A nova farmácia cheirava a drogas mas de um modo diferente da antiga, era um cheiro mais limpo. Havia umas estantes novas em que se alinhavam remédios já prontos, em embalagens coloridas que agora se vendiam muito. O Julinho mostrou-me tudo e até me disse que o novo doutor sabia mais do que o doutor Alves e que estava a aumentar muito a freguesia. Também lhe tinha aumentado o ordenado. Os compartimentos de dentro eram mais simples e ao sítio onde se faziam as preparações e manipulados, o Julinho chamava agora laboratório.
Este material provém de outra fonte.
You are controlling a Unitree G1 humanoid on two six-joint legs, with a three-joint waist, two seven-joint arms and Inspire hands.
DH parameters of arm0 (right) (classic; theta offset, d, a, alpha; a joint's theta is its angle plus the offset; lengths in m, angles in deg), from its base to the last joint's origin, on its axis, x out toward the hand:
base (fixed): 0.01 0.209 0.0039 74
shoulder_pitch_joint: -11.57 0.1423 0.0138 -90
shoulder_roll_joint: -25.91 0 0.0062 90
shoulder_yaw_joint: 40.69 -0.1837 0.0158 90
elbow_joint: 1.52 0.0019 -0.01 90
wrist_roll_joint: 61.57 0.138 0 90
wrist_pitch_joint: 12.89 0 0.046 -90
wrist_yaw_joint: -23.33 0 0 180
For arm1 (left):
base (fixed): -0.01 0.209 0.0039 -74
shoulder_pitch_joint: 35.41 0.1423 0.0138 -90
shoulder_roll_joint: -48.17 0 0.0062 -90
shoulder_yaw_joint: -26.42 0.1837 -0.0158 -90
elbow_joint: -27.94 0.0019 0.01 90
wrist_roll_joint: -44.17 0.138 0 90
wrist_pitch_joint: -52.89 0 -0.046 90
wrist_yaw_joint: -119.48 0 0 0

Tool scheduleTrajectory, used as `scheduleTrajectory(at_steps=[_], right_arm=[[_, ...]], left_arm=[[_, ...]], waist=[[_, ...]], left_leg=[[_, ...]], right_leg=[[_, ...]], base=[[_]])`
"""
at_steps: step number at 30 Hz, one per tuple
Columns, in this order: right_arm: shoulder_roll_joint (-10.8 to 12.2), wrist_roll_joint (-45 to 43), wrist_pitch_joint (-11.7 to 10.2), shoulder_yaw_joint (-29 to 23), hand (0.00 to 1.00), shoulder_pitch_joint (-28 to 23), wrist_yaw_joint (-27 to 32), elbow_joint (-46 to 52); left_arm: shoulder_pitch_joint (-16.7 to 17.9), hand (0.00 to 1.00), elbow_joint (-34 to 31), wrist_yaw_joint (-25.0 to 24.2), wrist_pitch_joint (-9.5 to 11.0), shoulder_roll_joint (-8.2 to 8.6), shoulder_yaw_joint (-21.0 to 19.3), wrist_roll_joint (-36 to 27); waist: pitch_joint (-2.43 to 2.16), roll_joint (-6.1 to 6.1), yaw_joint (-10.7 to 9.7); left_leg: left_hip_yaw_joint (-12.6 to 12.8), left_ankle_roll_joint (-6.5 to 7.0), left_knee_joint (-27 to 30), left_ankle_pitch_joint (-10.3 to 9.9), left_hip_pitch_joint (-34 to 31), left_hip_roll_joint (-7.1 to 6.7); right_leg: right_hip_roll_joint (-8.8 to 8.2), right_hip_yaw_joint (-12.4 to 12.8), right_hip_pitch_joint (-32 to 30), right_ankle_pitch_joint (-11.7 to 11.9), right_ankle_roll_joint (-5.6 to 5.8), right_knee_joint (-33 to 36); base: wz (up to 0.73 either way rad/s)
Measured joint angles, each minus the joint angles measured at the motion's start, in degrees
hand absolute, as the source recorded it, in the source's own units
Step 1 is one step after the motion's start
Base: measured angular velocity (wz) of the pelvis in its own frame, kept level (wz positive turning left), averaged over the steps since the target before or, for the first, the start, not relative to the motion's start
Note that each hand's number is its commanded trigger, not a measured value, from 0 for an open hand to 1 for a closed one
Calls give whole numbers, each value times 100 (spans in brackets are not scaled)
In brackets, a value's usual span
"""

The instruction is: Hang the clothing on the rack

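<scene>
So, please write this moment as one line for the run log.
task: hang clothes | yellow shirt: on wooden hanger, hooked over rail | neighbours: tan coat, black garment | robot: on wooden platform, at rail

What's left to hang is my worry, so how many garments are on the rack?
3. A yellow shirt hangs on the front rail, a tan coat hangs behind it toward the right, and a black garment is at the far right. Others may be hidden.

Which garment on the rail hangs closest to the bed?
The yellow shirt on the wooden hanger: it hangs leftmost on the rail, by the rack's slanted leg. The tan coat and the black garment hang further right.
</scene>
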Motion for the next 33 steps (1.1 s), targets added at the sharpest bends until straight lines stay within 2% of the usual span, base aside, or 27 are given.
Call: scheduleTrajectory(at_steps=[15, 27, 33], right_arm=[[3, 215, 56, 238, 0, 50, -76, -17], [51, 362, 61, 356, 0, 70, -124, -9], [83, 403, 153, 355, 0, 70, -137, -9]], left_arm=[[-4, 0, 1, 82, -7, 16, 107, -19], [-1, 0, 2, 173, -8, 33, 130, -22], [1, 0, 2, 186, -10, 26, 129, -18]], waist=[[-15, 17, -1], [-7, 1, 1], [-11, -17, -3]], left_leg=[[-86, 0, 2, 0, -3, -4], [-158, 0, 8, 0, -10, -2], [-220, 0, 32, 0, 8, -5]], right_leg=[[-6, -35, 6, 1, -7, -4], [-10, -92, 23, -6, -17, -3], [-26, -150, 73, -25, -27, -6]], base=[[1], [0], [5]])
Era neste espaço que estava o armário com os frascos fechados à chave. Lá estavam todos com os seus rótulos que eu agora lia bem. Havia nomes de pronúncia engraçada como “estricnina” e mesmo cómicos como “fezes de ouro”. Dois frascos iguais de “cantáridas em pó” e ... não estava lá o frasco azul!
- Então o menino não sabe? Com esse frasco é que se matou a filha do doutor Castro! Eu logo vi que não era frasco que se tivesse em casa!
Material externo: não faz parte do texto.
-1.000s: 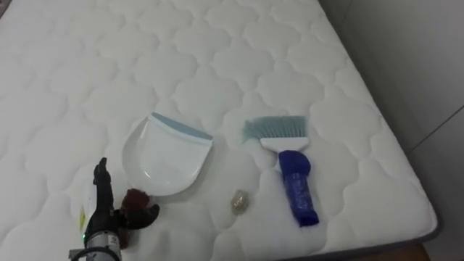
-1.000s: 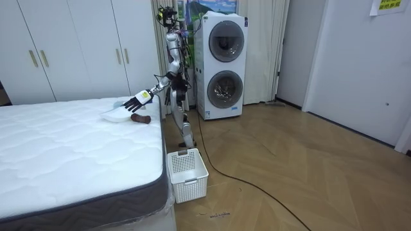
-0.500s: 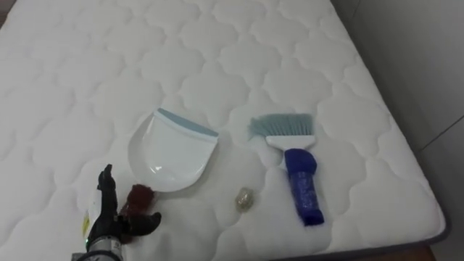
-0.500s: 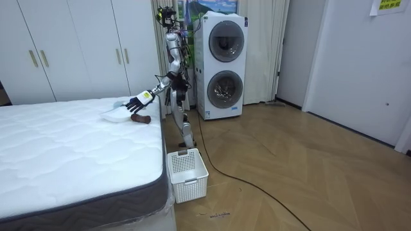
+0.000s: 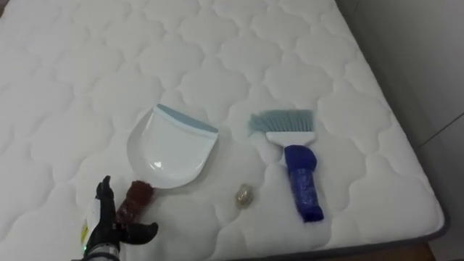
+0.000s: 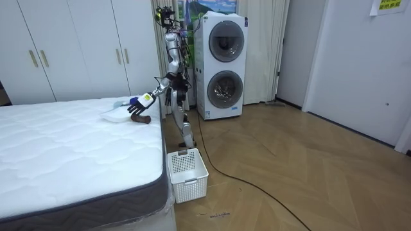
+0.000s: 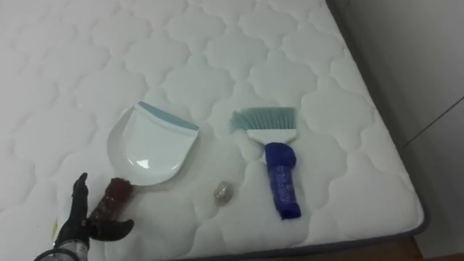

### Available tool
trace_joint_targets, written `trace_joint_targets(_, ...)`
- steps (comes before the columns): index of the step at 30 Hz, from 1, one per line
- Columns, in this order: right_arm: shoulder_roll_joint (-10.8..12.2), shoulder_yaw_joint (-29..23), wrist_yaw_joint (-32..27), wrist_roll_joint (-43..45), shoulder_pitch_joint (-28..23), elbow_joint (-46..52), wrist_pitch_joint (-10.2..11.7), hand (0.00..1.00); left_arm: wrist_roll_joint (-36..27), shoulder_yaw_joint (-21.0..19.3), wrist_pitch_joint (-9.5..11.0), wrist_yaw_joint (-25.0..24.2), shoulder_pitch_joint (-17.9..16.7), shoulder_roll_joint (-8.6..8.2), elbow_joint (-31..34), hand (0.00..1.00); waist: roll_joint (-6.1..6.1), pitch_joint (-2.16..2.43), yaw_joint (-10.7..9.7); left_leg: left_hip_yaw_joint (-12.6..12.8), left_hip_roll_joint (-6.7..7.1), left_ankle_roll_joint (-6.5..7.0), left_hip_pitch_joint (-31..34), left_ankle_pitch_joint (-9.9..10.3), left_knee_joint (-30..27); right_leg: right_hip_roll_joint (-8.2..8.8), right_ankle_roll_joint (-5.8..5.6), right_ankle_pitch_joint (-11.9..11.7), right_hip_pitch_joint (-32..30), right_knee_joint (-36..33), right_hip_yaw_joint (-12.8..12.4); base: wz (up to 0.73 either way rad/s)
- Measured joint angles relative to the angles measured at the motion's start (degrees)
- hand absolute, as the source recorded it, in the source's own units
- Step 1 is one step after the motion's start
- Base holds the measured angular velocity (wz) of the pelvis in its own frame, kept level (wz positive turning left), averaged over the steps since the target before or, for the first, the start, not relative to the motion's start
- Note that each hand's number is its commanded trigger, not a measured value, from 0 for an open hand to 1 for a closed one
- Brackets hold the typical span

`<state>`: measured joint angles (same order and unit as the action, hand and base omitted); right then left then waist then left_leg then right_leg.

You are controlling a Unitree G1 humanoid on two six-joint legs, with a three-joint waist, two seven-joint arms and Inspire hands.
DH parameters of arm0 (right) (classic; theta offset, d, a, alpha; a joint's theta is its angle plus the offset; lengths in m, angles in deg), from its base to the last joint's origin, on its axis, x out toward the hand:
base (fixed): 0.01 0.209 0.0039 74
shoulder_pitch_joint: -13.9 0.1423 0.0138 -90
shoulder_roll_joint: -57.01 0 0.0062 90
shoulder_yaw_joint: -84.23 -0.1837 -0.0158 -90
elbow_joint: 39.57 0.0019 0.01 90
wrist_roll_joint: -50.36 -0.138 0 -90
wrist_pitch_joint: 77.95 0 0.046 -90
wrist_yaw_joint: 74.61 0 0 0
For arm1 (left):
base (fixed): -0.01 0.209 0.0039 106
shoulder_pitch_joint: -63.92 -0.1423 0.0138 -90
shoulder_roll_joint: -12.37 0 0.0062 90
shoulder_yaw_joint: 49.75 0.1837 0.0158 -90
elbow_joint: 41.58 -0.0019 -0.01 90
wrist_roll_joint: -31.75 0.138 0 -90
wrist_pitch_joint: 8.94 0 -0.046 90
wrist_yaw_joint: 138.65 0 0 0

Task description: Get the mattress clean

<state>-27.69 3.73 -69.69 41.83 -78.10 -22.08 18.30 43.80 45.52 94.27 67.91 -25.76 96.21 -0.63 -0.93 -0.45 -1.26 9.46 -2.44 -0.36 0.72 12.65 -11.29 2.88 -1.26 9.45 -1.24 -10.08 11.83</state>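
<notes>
Left eye view looks down on a white quilted bed (image 5: 87, 72). On it a white dustpan (image 5: 170, 148) lies flat, its blue-grey lip turned away from the robot and its dark red handle (image 5: 135, 198) pointing toward the near edge. To the dustpan's right, apart from it, lies a brush (image 5: 293, 163), pale teal bristles on the far side and blue grip on the near side, roughly parallel to the dustpan's handle. A small crumpled lump (image 5: 243, 196) rests just off the dustpan's near right corner, between dustpan and brush, touching neither. The left hand (image 5: 101, 226) is at the near end of the dustpan's handle. Its fingers (image 5: 106, 192) stand straight on the handle's left, the thumb is spread out below it, and the handle's tip sits in the gap. Nothing is clasped, and whether the palm touches the handle cannot be told. In the room view the robot stands at the bed's corner with its left arm reaching over the dustpan. A white basket (image 6: 187, 173) sits on the floor below the dustpan, beside the bed.
</notes>
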Motion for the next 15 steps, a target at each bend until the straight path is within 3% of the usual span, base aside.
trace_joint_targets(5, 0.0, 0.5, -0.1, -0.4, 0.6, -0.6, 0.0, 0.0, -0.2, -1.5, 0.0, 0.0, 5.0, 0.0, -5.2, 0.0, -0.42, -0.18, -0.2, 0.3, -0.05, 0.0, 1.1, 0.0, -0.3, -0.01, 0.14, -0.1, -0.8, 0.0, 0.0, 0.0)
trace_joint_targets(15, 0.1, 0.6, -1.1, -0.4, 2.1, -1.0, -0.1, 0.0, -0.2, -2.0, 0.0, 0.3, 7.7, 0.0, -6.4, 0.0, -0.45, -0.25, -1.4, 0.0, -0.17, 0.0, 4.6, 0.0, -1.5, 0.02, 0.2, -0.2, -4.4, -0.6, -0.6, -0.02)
Fiquei atónito! Então por isso...e o Julinho continuou:
- Aquele frasco era veneno! O maior veneno da farmácia!
- Como é que se chamava?
- Cianeto!
- Cianeto! E então o frasco? Onde é que está?
- O frasco está no tribunal.
Não percebi então muito bem as explicações do Julinho sobre tudo aquilo mas fiquei perfeitamente a entender o ar sério do doutor Alves quando mexia no frasco e afirmava peremptório:
- Neste frasco nunca se mexe!
O tribunal mandou o frasco para a farmácia do hospital e por lá andou durante anos até que ficou vazio e até que o hospital teve obras. Este foi praticamente arrasado e todo o mobiliário, utensílios obsoletos e trastes que sempre aparecem em edifícios antigos andaram aos tombos por arrecadações provisórias, foram diminuindo por delapidações e destruições, dos restos acabou por fazer-se um leilão ao monte.
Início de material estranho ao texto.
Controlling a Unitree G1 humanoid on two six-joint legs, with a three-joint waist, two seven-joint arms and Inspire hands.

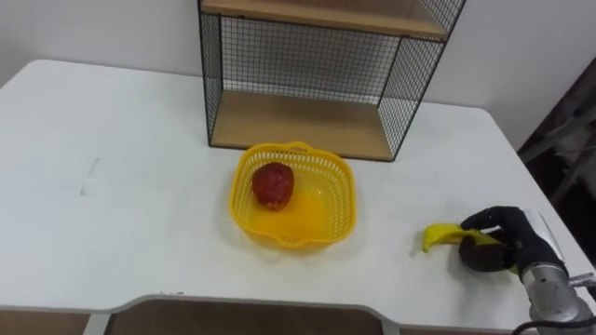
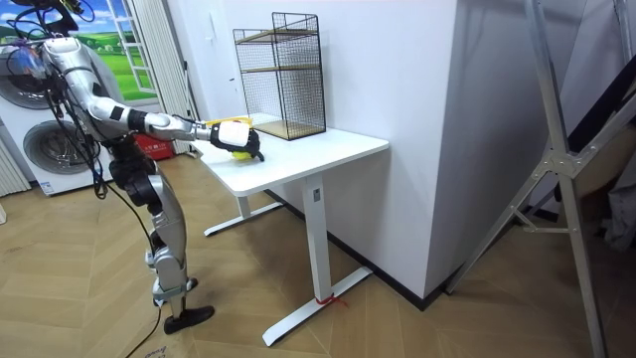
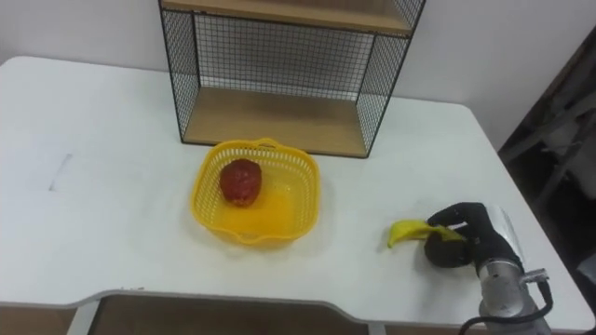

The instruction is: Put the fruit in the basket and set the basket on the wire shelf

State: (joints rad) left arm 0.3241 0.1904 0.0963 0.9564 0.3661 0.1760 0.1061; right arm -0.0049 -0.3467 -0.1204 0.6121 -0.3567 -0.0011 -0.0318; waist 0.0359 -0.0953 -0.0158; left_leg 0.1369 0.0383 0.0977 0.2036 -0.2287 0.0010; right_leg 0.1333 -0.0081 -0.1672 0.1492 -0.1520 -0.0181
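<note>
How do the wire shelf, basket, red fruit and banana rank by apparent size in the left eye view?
1. wire shelf, cut off at top
2. basket
3. red fruit and banana: unsure, since the right hand curled round the banana hides part of it

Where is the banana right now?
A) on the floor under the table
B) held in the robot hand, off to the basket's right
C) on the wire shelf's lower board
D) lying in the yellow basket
B: the right robot hand has its fingers curled round the banana, to the right of the yellow basket, which holds just a red fruit.
</note>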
Dezenas de anos depois, num rebusco no armazém onde se guardava o bric-à-brac, a Joaninha Centeno encontrou meia dúzia de frascos e de potes antigos. Ela é a farmacêutica nova, filha do doutor Jorge, acabou o curso e de refazer a velha farmácia da vila. Com a remodelação tudo mudou. Os armários, o balcão, a luz, tudo diferente. Não há filas de frascos e potes orgulhosamente perfilados em prateleiras arrumadas. Gavetas, com rolamentos suaves, guardam por ordem alfabética centenas de caixas com nomes insípidos lidos com indiferença por um visor de uma máquina de pagamento automático. Daí que a Joaninha quisesse essa meia dúzia de frascos e de potes antigos para decorar, para dar um toque de farmácia à sua loja. No meio deles encontrou o frasco azul. Ficou contente quando o marido, dado a antiguidades, lho gabou. Que era antiquíssimo, da fábrica do Rato ou dos primeiros da Marinha Grande, uma preciosidade. Atarracado, boca larga, tampa esmerilada e já falhosa na pega, bonito, diferente de todos os outros. E quando o vi sozinho e em destaque na prateleira de vidro numa destas tardes em que fui comprar aspirinas, estendi os dedos para lhe pegar. Ouvi de súbito a Joaninha:
- Manel, nesse frasco não se mexe!
Ela contou-me a preciosidade que ali tinha. Que não queria por nada que se partisse. Eu contei-lhe a minha história do frasco. E nunca mexi naquele frasco!